Les podcasts ont aussi leur nouvelle vague

Des podcasts d’info ? Ok. Mais alors en plus classe, en plus select, en plus hype, en plus cool. Bref, comme au cinéma, les podcasts vivent leur époque Nouvelle vague.

Photo by Matthieu A on Unsplash

“Je ne veux pas de “sujets”, mais des projets avec une écriture singulière, un dispositif élaboré.” explique Silvain Gire, cofondateur et directeur éditorial d’Arte radio.

“Nos principes directeurs sont l’incarnation et la rencontre ”, complètent Joël Ronez et Gabrielle Boeri-Charles de Binge Audio.

Idem chez Nouvelles Ecoutes avec Julien Neuville, présent à la journée Médias En Seine, co-organisée par Les Echos, France Télévisions et Radio France, le 22 novembre dernier. “On ne se rend pas compte de la place que va prendre l’audio dans le futur”, assure le jeune homme de 27 ans.

Tous croient en ce format audio et en sa longévité.

Va-t-on assister, comme il y a quelques années avec le webdocumentaire, au passage d’une étoile filante nommée podcast ? interroge François Bougon dans Le Monde. Non, assurent les intéressés : les smartphones, les enceintes connectées et autres technologies modernes offrent une voie royale au son. Du reste, l’usage est déjà là, assurent-ils, et il se développe.

C’est vrai, le secteur voit émerger de nouveaux acteurs à l’heure des smartphones et des enceintes connectées. Julien Neuville estime même que le marché arrive à quasi-saturation. “C’est pour cela qu’il faut continuer de surprendre, il faut se démarquer.” Il souligne l’importance des talents. Et l’ambition sur la qualité sonore. “On va aussi chercher des techniciens dans l’univers du cinéma”, souligne-t-il.

Au regard du public qui s’agglutinait pour assister aux conférences, ateliers, keynotes… sur ce thème à Médias En Seine, on ne peut que constater l’enthousiasme que suscite ce format, notamment auprès du jeune public. Qui connaît d’ailleurs les voix par leur nom, qui identifie très bien les “talents” qu’évoque Julien Neuville.

L’appétit est là. Reste à proposer des programmes originaux.

“Le foisonnement d’initiatives est tel qu’il faudrait remonter à l’époque des radios libres, au début des années 1980, pour avoir une idée de l’effervescence actuelle”, raconte Serge Abiteboul, chercheur à l’INRIA.

Les émissions ont pour nom « Les Couilles sur la table », « Bouffons », « Le canon sur la tempe »… elles traitent de féminisme, de gastronomie, de la mort ou réinventent la fiction.
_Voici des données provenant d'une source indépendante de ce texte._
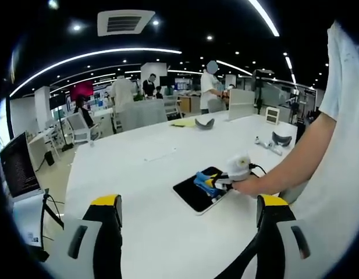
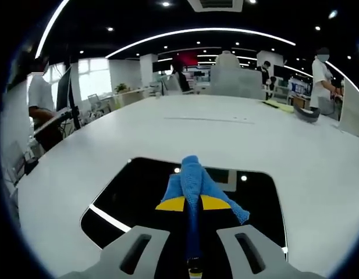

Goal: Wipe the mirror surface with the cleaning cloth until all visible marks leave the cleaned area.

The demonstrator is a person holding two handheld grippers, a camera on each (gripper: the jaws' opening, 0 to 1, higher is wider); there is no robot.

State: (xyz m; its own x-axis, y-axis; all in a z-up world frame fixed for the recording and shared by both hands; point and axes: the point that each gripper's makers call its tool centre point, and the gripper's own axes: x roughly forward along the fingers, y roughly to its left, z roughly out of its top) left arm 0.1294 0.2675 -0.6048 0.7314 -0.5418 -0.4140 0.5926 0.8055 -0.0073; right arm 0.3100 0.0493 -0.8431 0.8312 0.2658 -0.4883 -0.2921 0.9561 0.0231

Ces podcasts dit « natifs », ne sont pas de simples réécoutes d’émissions diffusées sur les antennes, mais des productions à part entière, disponibles à tout moment sur les smartphones et les enceintes connectées. Joël Ronez de Binge Audio évoque carrément un « bouillonnement créatif ».

“Quand on a créé Nouvelles Ecoutes fin 2016, on faisait beaucoup de talks, d’interviews et de conversations. C’est facile et pas cher pour démarrer”, racontait Julien Neuville dans une master class à Médias en Seine. “Depuis l’été 2018, on se focalise sur le documentaire et la fiction”.

Pour lui, la vraie valeur du podcast, c’est la personne qui va l’incarner. La voix. Celle qui va explorer le plus profondément une thématique. “ On n’a pas la prétention de se dire que la marque est plus forte que les personnalités. Les gens veulent quelque chose d’incarné”.

Le marché publicitaire est naissant, les abonnés sont encore à conquérir et les modèles économiques à trouver. Beaucoup de ces « éditeurs de podcasts » ont inclus du brand content (la production de contenus pour des marques), dans leur recherche de rentabilité.

Chez Nouvelles Ecoutes, la publicité rapporte autour de “25% des revenus”, confiait Julien Neuville. Pas d’efforts particuliers sur ce créneau. Il préfère la production pour des organismes ou des entreprises “qu’on trouve cool”. Il envisage aussi l’édition de livres adaptés des émissions. Et regarde de près les plateformes de streaming, et ce qu’il pourrait développer dans l’événementiel.